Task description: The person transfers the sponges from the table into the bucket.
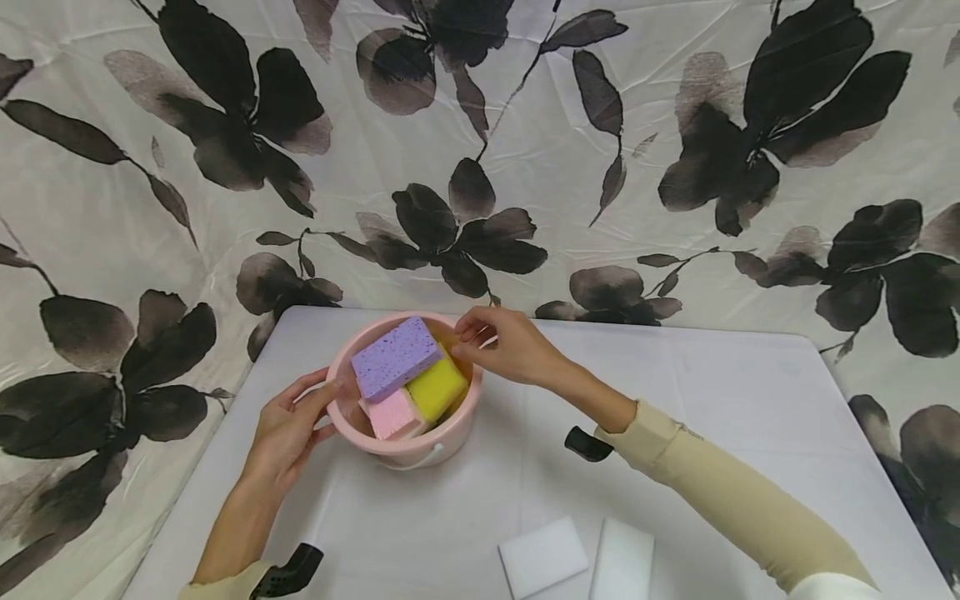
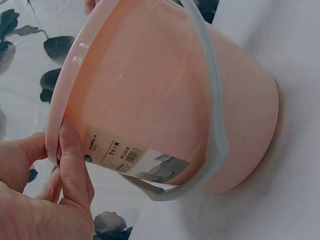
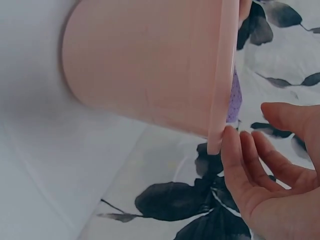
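Note:
A pink bucket (image 1: 442, 446) stands on the table, holding a purple sponge (image 1: 396, 357), a yellow sponge (image 1: 437, 387) and a pink sponge (image 1: 393, 415). My left hand (image 1: 288, 429) pinches the bucket's rim at its left side; the left wrist view shows thumb and fingers on either side of that rim. My right hand (image 1: 513, 343) is at the right rear rim, its fingers loosely bent with a gap to the thumb and nothing between them. In the right wrist view, the fingertips (image 3: 230, 134) are at or just beside the rim; whether they touch cannot be told.
Two white blocks, one squarish (image 1: 543, 557) and one longer (image 1: 622, 558), lie at the table's near edge. The bucket's pale handle (image 2: 216, 100) hangs down its side. Behind the white table (image 1: 712, 400) hangs a flower-printed cloth (image 1: 585, 192).

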`<control>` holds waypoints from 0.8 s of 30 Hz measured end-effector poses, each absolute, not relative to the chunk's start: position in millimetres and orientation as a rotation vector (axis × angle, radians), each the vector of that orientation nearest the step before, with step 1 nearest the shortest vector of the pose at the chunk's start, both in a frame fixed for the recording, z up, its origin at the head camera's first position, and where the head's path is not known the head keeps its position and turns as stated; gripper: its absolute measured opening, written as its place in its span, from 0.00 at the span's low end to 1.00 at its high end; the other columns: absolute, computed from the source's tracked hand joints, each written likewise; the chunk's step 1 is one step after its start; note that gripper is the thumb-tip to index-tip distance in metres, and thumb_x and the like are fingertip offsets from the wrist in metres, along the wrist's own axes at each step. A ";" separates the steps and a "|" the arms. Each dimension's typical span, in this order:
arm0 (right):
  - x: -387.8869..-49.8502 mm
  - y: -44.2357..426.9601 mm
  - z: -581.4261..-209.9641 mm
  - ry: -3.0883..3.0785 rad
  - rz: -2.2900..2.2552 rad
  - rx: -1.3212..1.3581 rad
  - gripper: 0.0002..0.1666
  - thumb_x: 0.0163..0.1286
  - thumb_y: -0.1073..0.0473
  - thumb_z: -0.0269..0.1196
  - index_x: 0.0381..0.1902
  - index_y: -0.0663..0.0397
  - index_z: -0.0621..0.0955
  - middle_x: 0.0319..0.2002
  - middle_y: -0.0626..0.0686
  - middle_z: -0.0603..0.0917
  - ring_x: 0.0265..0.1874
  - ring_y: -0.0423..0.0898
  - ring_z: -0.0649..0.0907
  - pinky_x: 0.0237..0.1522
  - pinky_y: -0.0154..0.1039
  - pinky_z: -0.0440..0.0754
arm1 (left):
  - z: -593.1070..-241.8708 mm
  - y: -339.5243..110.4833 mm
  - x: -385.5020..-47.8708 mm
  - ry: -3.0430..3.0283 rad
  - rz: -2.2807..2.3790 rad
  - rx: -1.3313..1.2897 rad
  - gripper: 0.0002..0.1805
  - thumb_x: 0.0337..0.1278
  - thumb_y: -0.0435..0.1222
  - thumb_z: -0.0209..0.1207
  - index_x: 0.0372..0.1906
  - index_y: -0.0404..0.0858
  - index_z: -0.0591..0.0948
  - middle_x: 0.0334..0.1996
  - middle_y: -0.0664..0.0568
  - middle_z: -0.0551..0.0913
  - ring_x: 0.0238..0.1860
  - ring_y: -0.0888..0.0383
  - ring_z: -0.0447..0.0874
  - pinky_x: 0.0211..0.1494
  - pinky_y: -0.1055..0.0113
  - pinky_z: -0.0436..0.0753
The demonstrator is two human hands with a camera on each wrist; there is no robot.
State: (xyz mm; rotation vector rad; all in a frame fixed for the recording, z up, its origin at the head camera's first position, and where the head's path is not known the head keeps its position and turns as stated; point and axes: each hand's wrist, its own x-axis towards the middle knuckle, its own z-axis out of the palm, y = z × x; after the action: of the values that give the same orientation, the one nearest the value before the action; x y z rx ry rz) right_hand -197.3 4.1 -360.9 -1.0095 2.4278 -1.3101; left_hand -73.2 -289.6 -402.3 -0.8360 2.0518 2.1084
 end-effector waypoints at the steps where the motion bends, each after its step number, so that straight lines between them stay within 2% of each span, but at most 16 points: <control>1: -196.8 6.0 -361.5 2.426 -1.315 -1.006 0.14 0.69 0.62 0.70 0.49 0.64 0.83 0.42 0.54 0.85 0.43 0.48 0.84 0.50 0.36 0.86 | -402.5 -289.8 -73.3 2.053 2.109 -0.833 0.38 0.66 0.50 0.67 0.76 0.46 0.67 0.50 0.65 0.84 0.48 0.66 0.83 0.47 0.72 0.87; 6: -192.3 18.2 -363.3 2.414 -1.339 -0.997 0.15 0.68 0.61 0.71 0.49 0.62 0.83 0.42 0.53 0.84 0.43 0.47 0.84 0.51 0.36 0.86 | -401.9 -290.2 -72.7 2.043 2.116 -0.843 0.39 0.64 0.51 0.68 0.76 0.46 0.68 0.51 0.64 0.83 0.49 0.65 0.83 0.47 0.72 0.87; 14: -181.8 43.0 -372.5 2.402 -1.374 -0.954 0.16 0.69 0.60 0.70 0.52 0.60 0.83 0.46 0.56 0.85 0.45 0.46 0.84 0.54 0.43 0.86 | -400.9 -289.1 -73.5 2.039 2.123 -0.842 0.39 0.63 0.52 0.68 0.75 0.46 0.69 0.50 0.63 0.84 0.48 0.64 0.83 0.46 0.73 0.87; 19: -173.6 57.4 -379.2 2.418 -1.375 -0.936 0.15 0.68 0.60 0.70 0.51 0.57 0.83 0.45 0.51 0.85 0.44 0.45 0.84 0.54 0.41 0.86 | -401.6 -289.2 -74.5 2.037 2.121 -0.845 0.38 0.64 0.51 0.68 0.75 0.46 0.69 0.52 0.62 0.83 0.46 0.65 0.83 0.45 0.73 0.87; 24: -164.3 69.7 -386.4 2.433 -1.374 -0.911 0.16 0.68 0.59 0.71 0.51 0.55 0.83 0.45 0.48 0.85 0.44 0.43 0.84 0.54 0.39 0.85 | -402.7 -289.0 -74.6 2.025 2.129 -0.862 0.38 0.64 0.51 0.68 0.75 0.47 0.69 0.49 0.65 0.84 0.46 0.66 0.83 0.46 0.72 0.87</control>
State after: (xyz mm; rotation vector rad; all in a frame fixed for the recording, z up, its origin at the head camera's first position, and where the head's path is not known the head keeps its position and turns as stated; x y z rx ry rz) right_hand -164.3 69.7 -386.4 -0.9112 2.4334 -1.3737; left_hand -74.6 -289.0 -402.7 -0.8618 2.0249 2.1288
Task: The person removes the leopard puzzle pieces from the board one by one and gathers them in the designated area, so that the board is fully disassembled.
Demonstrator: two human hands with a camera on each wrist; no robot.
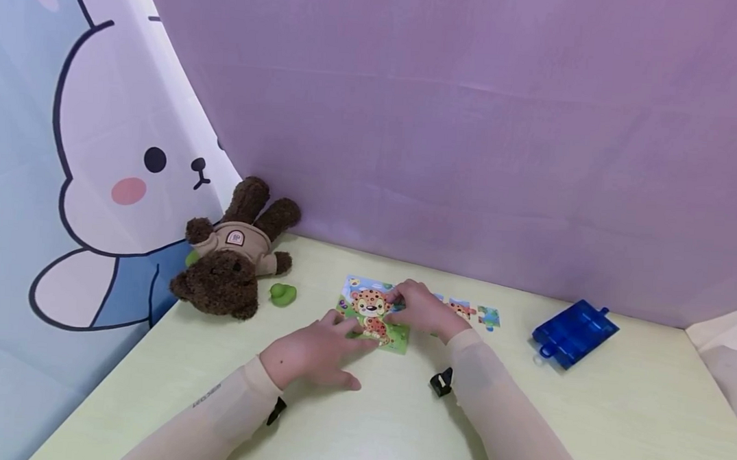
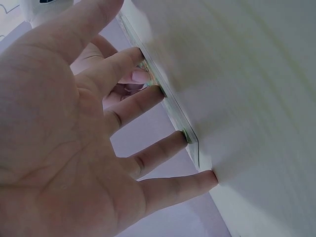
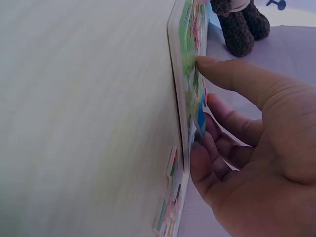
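Observation:
A jigsaw puzzle (image 1: 370, 305) with a spotted leopard cub on a green and blue background lies flat on the table. My left hand (image 1: 316, 351) rests at its lower left with fingers spread; in the left wrist view several fingertips (image 2: 181, 138) touch the board's edge. Over the puzzle's right side is my right hand (image 1: 423, 309). The right wrist view shows that hand pinching a green and blue puzzle piece (image 3: 201, 118), tilted against the board. Part of the piece is hidden by the fingers. Loose puzzle pieces (image 1: 489, 318) lie just right of this hand.
A brown teddy bear (image 1: 234, 251) in a beige shirt lies at the back left, with a green toy duck (image 1: 283, 295) beside it. A blue translucent tray (image 1: 577, 333) stands at the right. A purple cloth (image 1: 446, 137) hangs behind the table.

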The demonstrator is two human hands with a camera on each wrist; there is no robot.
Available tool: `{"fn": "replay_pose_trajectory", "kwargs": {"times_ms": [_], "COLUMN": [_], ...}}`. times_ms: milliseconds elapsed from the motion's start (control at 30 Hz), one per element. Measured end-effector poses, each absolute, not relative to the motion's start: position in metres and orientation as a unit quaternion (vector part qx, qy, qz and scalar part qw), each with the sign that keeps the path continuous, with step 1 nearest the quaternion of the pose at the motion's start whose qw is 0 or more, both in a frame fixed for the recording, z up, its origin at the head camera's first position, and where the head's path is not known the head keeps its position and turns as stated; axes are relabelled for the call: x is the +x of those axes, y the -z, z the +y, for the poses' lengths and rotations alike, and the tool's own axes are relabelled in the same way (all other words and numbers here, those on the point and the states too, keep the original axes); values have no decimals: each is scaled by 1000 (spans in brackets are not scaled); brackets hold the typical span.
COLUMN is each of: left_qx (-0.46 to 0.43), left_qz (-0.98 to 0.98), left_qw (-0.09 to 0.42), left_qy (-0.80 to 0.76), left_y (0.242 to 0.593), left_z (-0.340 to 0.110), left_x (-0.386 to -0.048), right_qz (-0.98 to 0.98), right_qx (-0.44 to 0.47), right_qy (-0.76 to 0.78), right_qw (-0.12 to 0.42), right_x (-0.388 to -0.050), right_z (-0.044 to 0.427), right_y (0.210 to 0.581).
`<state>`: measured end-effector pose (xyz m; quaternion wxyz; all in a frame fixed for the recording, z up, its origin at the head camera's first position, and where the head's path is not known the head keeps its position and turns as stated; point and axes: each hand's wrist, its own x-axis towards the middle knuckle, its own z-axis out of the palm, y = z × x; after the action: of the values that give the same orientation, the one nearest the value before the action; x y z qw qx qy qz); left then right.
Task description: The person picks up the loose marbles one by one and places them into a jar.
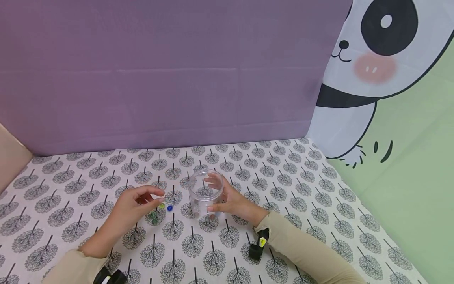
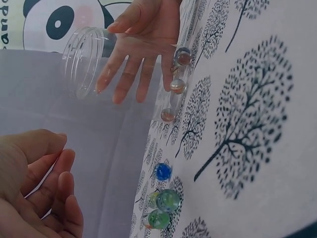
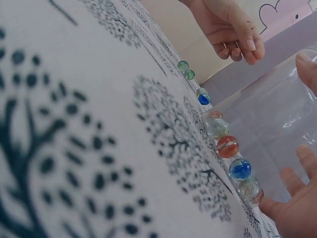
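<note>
A clear plastic jar [image 1: 205, 193] stands upright and lidless on the patterned cloth. My right hand [image 1: 235, 203] holds it from the right side, thumb in front and fingers behind. Several glass marbles lie on its bottom, among them an orange-red one [image 3: 228, 147] and a blue-streaked one [image 3: 240, 169]. To the jar's left, my left hand [image 1: 136, 205] hovers with loosely bent fingers; no marble shows between them. Close by on the cloth are a blue marble [image 1: 170, 208], a yellow-green marble [image 1: 161, 206] and several green marbles [image 2: 168, 200].
The white cloth [image 1: 191, 244] with black tree prints covers the table. A purple backdrop [image 1: 159, 79] rises behind it, and a green panel with a panda drawing [image 1: 372, 86] borders the right side. At the left edge stands a beige surface [image 1: 12, 157].
</note>
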<state>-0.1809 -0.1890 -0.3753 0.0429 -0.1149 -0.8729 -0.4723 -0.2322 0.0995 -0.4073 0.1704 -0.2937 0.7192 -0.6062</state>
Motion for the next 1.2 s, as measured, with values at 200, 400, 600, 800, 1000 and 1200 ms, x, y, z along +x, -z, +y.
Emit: {"fn": "replay_pose_trajectory", "kwargs": {"times_ms": [200,400,600,800,1000,1200], "left_qx": [-94,-103,-95,-85,-82,-92], "left_qz": [-870,-869,-876,-879,-880,-877], "left_qw": [15,9,9,9,2,2], "left_qy": [485,484,472,469,467,472], "left_y": [378,382,386,390,393,397], "left_z": [-194,-199,-206,-210,-212,-213], "left_x": [-181,-180,-178,-176,-176,-175], "right_qz": [727,733,721,720,718,720], "right_qx": [-297,-295,-295,-289,-296,-296], "right_qy": [596,590,603,607,607,605], "right_qw": [166,166,174,173,169,167], "right_x": [-233,-232,-233,-233,-234,-234], "right_z": [100,101,100,100,100,100], "right_y": [412,411,410,409,410,410]}}
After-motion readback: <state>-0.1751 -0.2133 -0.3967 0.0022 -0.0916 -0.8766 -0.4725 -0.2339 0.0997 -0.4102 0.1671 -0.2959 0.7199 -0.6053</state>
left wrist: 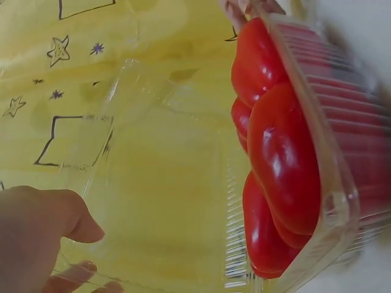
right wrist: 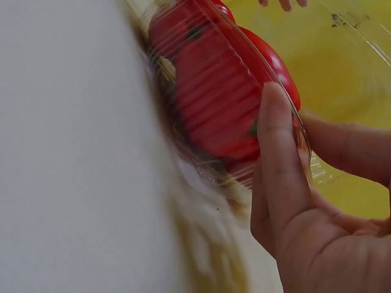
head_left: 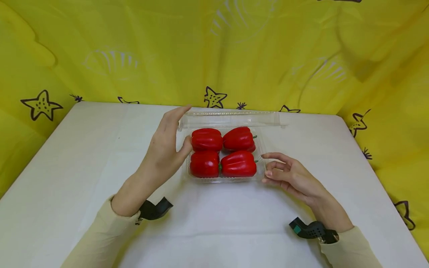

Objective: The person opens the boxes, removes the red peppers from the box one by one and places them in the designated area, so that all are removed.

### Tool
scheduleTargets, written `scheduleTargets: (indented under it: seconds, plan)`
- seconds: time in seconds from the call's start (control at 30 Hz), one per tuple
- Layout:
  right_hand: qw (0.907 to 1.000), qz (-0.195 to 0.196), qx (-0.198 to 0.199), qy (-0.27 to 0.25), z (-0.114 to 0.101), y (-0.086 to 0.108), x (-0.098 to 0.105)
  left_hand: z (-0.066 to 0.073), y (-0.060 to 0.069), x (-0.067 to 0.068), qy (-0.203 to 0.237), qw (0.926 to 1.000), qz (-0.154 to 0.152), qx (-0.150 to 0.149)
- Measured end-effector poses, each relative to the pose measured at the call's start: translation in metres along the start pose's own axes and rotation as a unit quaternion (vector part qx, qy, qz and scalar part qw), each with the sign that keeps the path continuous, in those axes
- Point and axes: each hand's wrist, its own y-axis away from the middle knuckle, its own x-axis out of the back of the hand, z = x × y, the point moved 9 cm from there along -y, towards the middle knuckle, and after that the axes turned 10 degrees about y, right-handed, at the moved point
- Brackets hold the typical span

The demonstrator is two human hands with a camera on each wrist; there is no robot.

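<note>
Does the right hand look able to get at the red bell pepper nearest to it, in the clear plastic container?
Probably yes, once the right hand lets go of the container's rim: the clear lid stands open, leaving that red bell pepper uncovered from above.

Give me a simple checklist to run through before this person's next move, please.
1. Peppers in place: ok; four red peppers lie inside the clear container.
2. Lid out of their way: ok; the lid stands open behind them.
3. Container steadied: ok; the right fingers grip its right side.
4. Lid held firmly: cannot tell; the left fingers are at its left end, contact unclear.
5. Peppers below the rim: not ok; they bulge above it.
</note>
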Motion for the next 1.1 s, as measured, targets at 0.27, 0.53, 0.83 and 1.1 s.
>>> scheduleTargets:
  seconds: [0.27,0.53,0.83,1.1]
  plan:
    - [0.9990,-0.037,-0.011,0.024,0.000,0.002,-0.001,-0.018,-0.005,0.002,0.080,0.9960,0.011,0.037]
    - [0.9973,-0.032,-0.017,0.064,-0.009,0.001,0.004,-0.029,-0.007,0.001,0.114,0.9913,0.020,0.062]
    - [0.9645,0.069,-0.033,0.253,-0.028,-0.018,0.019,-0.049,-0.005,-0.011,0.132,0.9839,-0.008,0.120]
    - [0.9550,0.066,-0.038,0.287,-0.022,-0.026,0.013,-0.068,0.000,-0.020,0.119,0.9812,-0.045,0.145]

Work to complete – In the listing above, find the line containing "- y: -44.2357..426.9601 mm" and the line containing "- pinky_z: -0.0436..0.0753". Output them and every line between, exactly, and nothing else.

Solution below –
  - y: -44.2357..426.9601 mm
  - z: -581.4261..-209.9641 mm
  - ry: -3.0883..3.0785 rad
  - rz: -2.2900..2.2552 rad
  - rx: -1.3212..1.3581 rad
  - gripper: 0.0002..0.1666
  - thumb_x: 0.0163..0.1286
  - thumb_y: -0.1073..0.0473
  - thumb_z: -0.0269..0.1196
  - index_x: 0.0381..0.1902
  - index_y: -0.0663..0.0397
  - index_z: -0.0621..0.0955
  - middle_x: 0.0319..0.2002
  - middle_y: -0.0626..0.0686
  - middle_z: -0.0603..0.0917
  - ring_x: 0.0265..0.1874
  - ring_y: -0.0423..0.0898
  - ring_z: -0.0649..0.0907
  - pinky_x: 0.0237..0.1522
  - pinky_y: -0.0154..0.1039
  - pinky_z: -0.0440..0.0754
arm1 (left):
  - z: -593.1070..-241.8708 mm
  - y: -339.5243..110.4833 mm
  - x: -385.5020..-47.8708 mm
  - ry: -3.0430..3.0283 rad
  - rz: -2.2807..2.3790 rad
  - rx: -1.3313..1.2897 rad
  - gripper: 0.0002..0.1805
  - thumb_x: 0.0337..0.1278
  - thumb_y: -0.0435..0.1222
  - thumb_z: -0.0209..0.1207
  - index_x: 0.0372..0.1906
  - index_y: -0.0404..0.0858
  - index_z: -0.0591..0.0948
  - middle_x: 0.0334..0.1996
  - middle_y: -0.0664..0.0568
  - middle_z: -0.0551..0.0913
  - ring_x: 0.0238..0.1860
  - ring_y: -0.0888..0.0383
  - ring_z: -0.0447..0.0874
  - pinky_x: 0.0211..0.1494
  - pinky_y: -0.1055..0.0113
  - pinky_z: -0.0436..0.0753

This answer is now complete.